Examination of the ridge to the east of the town revealed several things.

First, there is a shelf about three quarters the way up the ridge, upon which there were several antennas, and a new one under construction. The new one was being built by Blanca Telephone company, to serve as a cellular phone system for San Luis and the valley surrounding it. It was 180 feet high.

Then besides a television relay antenna there was a tower about 120 feet high that belongs to Costilla County, is used by the Sheriffs Office for voice radio, and by the Centennial School District for its bus-route radios. So accessibility should not be a problem. But it was not clear at all from preliminary driving around the top of the ridge, that the top of the antenna could 'see' Alamosa.

A binocular's survey of the ridge found a stretch from which Alamosa and its water towers above the mature city trees, was clearly - though distantly - visible - and line of sight. The distance was a full 30 miles, however, so the question was - could the radio signal penetrate the trees in Alamosa at that distance?

Dewayne Hendricks, rigged an automobile cigarette lighter 12 volt supply, to power one of the 12 volt Free Wave radios with a hand-held Yagi antenna and configured the radio in Alamosa, with its 30 foot mast, to connect with the mobile radio.

He was able, from the top of the ridge to get a strong-enough signal to assure us we could reach one or the other of the tallest antenna towers on the lower 'shelf' - which were themselves short line of sight to the mast on Centennial School in San Luis. Less than a mile away.

After unsuccesfully negotiating with Blanca Telephone, to put, for the purposes of our NSF test, a 3lb antenna somewhere at least 150 feet high on their cellular tower (they began to think that we were going to 'compete' with their long range plans to be Internet providers themselves, using their phone circuits), we abandoned that approach, and concentrated on the County, lower tower.

As of this writing we are getting a Survey company to give us a precise height that lower tower has to reach in order to see over the ridge to Alamosa. A local tower company, SpectraCom has assured us they can extend the tower another 30 or more feet. We are engaged in contracting for that to be done, as well as place the yagi on the top of the tower, and adjust it while we test the link from the 'radio shack' below, linked by RF cable up the mast.
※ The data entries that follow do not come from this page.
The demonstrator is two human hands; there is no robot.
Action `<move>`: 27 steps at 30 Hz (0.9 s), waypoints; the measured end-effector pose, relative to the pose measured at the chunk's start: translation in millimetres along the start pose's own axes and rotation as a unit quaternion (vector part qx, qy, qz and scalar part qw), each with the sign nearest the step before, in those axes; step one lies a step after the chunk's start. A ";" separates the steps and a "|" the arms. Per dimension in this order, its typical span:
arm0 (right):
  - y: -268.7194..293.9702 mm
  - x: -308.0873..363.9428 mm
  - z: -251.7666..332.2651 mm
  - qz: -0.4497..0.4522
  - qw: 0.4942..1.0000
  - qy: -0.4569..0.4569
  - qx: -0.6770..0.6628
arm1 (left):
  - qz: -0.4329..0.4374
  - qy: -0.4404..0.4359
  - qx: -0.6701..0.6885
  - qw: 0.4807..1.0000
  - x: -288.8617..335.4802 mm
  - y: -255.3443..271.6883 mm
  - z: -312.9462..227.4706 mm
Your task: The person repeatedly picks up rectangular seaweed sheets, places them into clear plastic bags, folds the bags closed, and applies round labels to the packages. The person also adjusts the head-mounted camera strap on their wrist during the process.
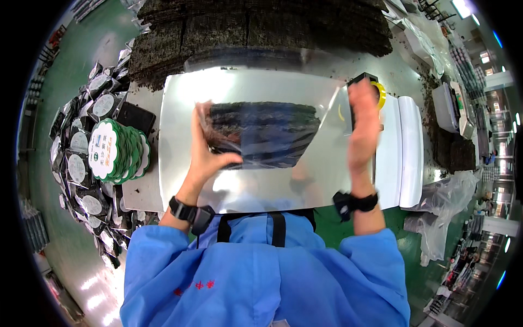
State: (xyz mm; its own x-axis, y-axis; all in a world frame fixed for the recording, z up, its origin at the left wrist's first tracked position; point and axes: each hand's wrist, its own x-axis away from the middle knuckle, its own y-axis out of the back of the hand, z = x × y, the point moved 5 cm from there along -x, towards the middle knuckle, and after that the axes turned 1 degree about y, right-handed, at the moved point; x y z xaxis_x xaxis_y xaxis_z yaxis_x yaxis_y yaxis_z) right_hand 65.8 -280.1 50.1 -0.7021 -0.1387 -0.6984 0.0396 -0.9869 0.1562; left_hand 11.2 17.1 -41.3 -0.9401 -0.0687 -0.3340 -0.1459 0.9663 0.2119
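Observation:
A flat stack of dark dried seaweed (261,133) is inside a clear plastic bag (327,117) above a shiny metal board. My left hand (204,155) grips the left end of the bag, its thumb across the front and its fingers partly hidden. My right hand (364,128), a little blurred, is raised at the board's right side with its fingers stretched out. It is near the loose clear end of the bag; whether it touches the film I cannot tell. Behind that hand is a tape dispenser with a yellow roll (381,95), partly covered.
Large piles of dark seaweed sheets (261,27) lie along the far side. A stack of round green-edged white labels (106,150) stands left, beside a dark phone-like slab (136,117) and many packed black bags (81,180). White sheets (406,152) lie right of the metal board (180,180).

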 end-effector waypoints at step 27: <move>-39.6 39.0 -17.9 0.083 0.995 -0.044 -0.039 | -0.035 -0.140 -0.028 0.989 23.6 -24.4 9.6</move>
State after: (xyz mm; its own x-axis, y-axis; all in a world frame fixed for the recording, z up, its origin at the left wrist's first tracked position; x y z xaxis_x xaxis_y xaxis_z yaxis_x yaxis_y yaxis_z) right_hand 49.5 -247.8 4.2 -0.7410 -0.2956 -0.6030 0.2120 -0.9550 0.2075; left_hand -4.5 -5.7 -63.2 -0.8060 -0.0565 -0.5892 -0.2326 0.9455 0.2276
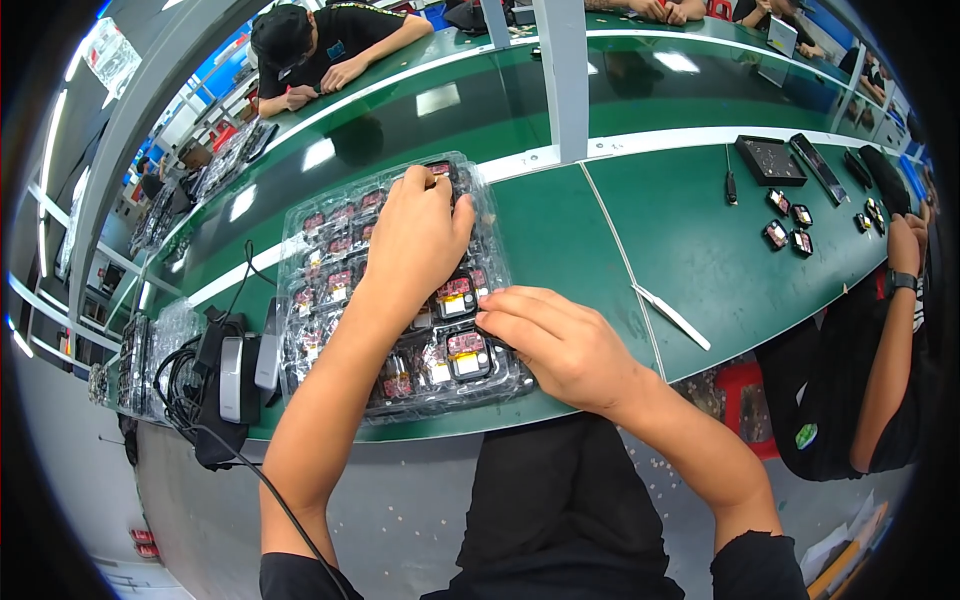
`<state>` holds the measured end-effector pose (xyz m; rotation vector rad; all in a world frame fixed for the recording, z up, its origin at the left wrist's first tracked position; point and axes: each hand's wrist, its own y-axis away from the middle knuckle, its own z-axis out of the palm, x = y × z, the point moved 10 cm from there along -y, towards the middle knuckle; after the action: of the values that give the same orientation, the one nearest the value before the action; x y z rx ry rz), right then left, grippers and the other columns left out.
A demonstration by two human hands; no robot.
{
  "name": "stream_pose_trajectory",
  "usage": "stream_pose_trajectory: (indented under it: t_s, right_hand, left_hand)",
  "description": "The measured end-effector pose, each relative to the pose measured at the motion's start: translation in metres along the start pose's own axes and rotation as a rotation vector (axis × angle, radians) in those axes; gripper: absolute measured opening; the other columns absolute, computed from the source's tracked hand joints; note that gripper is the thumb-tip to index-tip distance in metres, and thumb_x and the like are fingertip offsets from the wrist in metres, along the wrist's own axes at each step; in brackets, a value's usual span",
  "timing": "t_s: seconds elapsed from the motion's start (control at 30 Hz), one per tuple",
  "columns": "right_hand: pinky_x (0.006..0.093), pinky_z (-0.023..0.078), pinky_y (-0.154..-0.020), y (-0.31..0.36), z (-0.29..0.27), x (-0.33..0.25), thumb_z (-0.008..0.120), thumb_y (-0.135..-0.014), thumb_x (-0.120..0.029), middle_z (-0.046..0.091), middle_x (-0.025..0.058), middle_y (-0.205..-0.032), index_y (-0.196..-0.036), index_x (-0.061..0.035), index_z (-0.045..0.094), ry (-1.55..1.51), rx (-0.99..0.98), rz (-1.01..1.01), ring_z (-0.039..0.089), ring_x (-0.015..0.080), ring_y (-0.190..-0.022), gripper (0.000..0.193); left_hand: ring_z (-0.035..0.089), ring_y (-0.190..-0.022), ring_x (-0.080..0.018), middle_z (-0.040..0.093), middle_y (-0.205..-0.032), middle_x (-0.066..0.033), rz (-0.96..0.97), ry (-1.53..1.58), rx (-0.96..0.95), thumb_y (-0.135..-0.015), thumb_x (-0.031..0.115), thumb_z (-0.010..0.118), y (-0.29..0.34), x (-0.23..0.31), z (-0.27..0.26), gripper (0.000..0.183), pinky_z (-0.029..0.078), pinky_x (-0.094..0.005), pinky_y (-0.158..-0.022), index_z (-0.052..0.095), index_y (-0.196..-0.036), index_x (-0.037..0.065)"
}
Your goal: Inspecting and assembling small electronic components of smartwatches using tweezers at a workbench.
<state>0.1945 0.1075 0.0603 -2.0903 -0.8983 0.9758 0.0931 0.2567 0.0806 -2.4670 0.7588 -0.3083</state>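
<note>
Workshop with a green worktop (pixel 545 225), edged in white and crossed by a grey post (pixel 566 90); items are listed from left to right. At far left, clear packaging (pixel 172 335) is piled on the surface. Beside it lie black cables (pixel 180 385) and a grey device (pixel 232 378) standing near the tray. The clear tray (pixel 493 228) occupies the left-centre of the worktop, its pockets holding rows of red-and-white modules (pixel 467 354), several with black frames. Left hand (pixel 418 235): reaching across the tray, fingers bent over a module at its far right corner, thumb apart; whether the fingertips pinch it cannot be told. Across the bench, a co-worker (pixel 345 40) in a black cap leans over the surface. Right hand (pixel 560 345): fingers drawn close together, tips at the right side of a black-framed module in the tray; whether they grip it cannot be told. Farther right, a white cord (pixel 611 230) crosses the worktop, with white tweezers (pixel 675 320) lying beside it. Beyond are a screwdriver (pixel 731 188), a black box (pixel 768 162) and four loose units (pixel 802 243). At far right, a second person's forearm (pixel 888 345) bears a dark wristband (pixel 902 281).
</note>
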Motion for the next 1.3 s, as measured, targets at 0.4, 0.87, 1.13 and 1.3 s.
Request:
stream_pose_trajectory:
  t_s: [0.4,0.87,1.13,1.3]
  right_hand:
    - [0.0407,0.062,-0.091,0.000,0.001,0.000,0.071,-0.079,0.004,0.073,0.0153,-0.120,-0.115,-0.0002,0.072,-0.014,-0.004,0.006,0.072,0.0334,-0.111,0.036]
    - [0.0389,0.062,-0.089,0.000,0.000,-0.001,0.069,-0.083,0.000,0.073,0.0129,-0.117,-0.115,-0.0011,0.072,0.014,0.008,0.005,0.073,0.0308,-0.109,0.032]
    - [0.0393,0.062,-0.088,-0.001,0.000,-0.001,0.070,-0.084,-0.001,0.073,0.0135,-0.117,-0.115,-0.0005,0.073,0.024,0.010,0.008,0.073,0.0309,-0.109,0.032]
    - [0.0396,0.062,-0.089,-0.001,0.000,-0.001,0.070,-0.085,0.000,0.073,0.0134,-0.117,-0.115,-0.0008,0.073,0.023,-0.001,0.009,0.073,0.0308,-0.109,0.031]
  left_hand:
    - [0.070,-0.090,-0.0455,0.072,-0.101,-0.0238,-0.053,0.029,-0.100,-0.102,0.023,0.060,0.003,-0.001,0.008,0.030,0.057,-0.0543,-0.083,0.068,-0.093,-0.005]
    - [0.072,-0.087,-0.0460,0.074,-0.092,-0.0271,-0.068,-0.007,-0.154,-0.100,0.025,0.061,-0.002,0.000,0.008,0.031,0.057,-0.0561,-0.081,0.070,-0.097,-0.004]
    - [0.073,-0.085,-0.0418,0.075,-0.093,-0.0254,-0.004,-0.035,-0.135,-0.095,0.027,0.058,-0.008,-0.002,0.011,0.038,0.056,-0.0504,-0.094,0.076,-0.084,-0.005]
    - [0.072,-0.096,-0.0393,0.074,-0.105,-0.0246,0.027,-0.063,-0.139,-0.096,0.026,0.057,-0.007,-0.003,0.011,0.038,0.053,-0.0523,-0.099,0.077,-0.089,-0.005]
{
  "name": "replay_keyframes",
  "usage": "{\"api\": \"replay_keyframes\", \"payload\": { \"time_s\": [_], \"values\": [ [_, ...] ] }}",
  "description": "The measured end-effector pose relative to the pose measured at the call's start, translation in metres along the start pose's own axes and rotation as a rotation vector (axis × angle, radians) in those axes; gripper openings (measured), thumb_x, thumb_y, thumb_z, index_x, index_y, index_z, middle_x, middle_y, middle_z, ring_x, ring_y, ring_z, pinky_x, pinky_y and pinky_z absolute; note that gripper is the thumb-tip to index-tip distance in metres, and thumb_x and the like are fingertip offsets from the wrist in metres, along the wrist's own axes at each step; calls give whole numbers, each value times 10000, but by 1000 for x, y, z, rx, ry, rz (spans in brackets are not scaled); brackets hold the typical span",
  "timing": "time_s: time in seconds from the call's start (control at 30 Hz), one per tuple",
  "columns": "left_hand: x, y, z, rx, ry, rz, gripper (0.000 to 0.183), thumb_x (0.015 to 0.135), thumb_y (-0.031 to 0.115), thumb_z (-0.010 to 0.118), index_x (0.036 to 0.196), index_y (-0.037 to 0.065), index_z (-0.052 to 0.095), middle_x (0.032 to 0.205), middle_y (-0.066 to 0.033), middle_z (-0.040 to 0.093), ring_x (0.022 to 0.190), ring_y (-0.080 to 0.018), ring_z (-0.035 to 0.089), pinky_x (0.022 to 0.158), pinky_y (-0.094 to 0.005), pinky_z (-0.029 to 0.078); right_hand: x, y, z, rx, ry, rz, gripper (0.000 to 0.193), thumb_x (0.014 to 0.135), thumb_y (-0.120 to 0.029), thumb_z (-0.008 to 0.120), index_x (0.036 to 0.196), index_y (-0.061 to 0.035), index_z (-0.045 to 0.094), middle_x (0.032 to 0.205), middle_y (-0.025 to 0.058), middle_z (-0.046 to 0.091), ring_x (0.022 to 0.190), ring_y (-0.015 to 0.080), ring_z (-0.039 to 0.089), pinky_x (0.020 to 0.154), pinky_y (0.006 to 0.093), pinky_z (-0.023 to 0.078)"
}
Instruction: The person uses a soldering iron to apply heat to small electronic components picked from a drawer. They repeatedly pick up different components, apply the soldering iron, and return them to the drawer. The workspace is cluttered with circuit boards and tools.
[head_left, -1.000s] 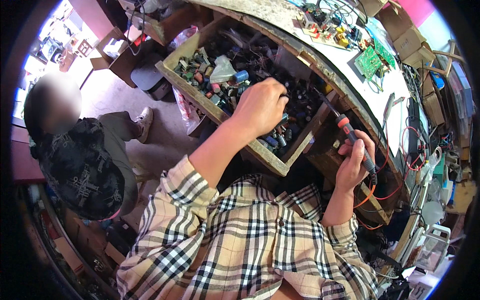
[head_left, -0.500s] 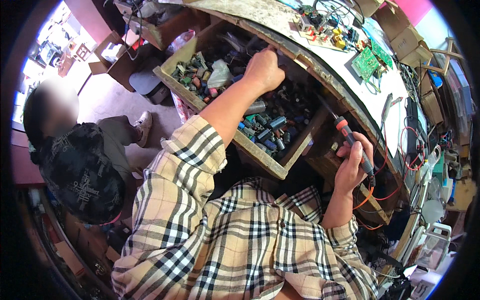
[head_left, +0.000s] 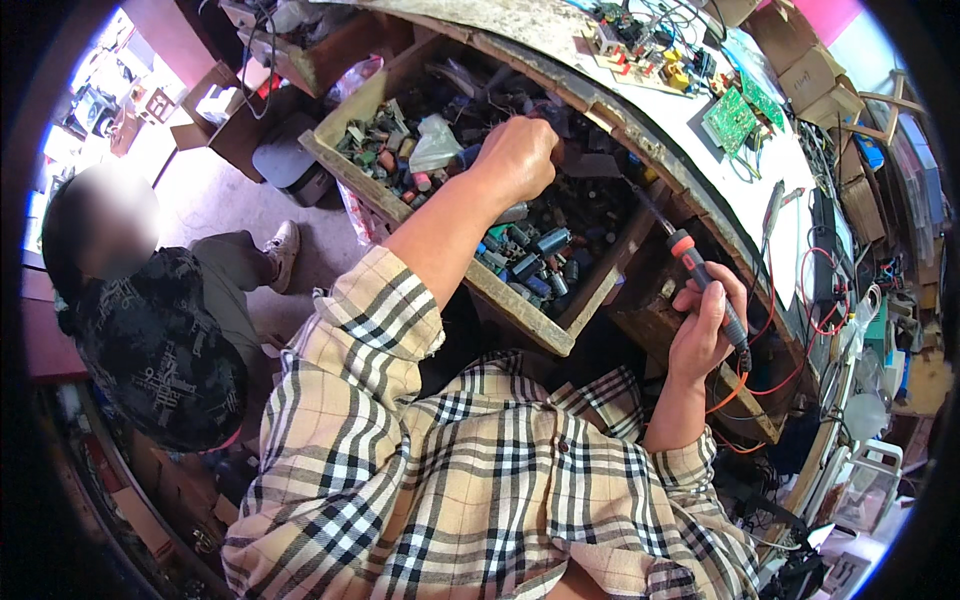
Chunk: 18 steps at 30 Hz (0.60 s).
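Loose electronic parts are filling a wooden drawer, with the left hand reaching in.
That hand is curling its fingers within the drawer's walls; I can't tell whether it's grasping anything. The tabletop edge is crowding the far side. Rightward, the right hand is gripping a soldering iron; leftward, pale floor is stretching toward another person.
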<state>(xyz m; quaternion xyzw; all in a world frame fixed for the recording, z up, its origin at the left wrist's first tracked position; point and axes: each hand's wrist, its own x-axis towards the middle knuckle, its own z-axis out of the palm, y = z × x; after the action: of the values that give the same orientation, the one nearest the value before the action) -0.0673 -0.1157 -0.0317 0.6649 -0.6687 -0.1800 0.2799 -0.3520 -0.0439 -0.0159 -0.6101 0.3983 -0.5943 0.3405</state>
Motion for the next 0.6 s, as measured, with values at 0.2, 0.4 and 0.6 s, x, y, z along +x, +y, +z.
{"api": "replay_keyframes", "payload": {
  "time_s": [0.2, 0.4, 0.6],
  "values": [
    [2, -8, -4, -35, 386, -1, 177, 739, 115, 639, 853, 13, 727, 893, -260, 672, 886, -430, 659, 835, -488, 532, 0, 2, -1, 61, -52, -24, 253, 984, -190, 549, 1100, 15, 640, 846, 85, 622, 640, 111, 573, 603, 258, 478],
    [-3, -10, -18, 30, 642, -260, 137, 759, 137, 703, 852, 35, 699, 927, -207, 654, 871, -408, 657, 782, -483, 530, -1, 5, -1, 77, -47, -26, 246, 980, -180, 551, 1095, 17, 644, 862, 84, 615, 634, 110, 566, 596, 262, 477],
    [2, -33, -24, -66, 877, -315, 130, 749, 117, 693, 774, 53, 583, 816, -160, 632, 782, -387, 631, 725, -476, 503, -1, 3, 2, 95, -49, -35, 236, 978, -156, 543, 1099, 19, 645, 881, 85, 615, 635, 110, 567, 597, 262, 475]
  ]
}}
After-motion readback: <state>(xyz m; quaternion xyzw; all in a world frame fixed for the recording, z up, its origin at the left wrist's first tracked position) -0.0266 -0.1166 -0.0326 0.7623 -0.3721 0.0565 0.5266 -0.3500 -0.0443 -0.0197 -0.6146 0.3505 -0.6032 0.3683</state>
Meanwhile, at the school, and in San Luis itself, we are engaged in a parallel, but eventually to be connected, 'community' wireless network, that is a seperate funded (Colorado Advanced Technology Institute - CATI) project. And we await the installation of the NT server, LAN network, and new 486, Window 95 workstations at the school, now 8 months late, before we attempt to compelte the links. For there will be nothing for the radios to talk to at the school, until that network is installed, this spring.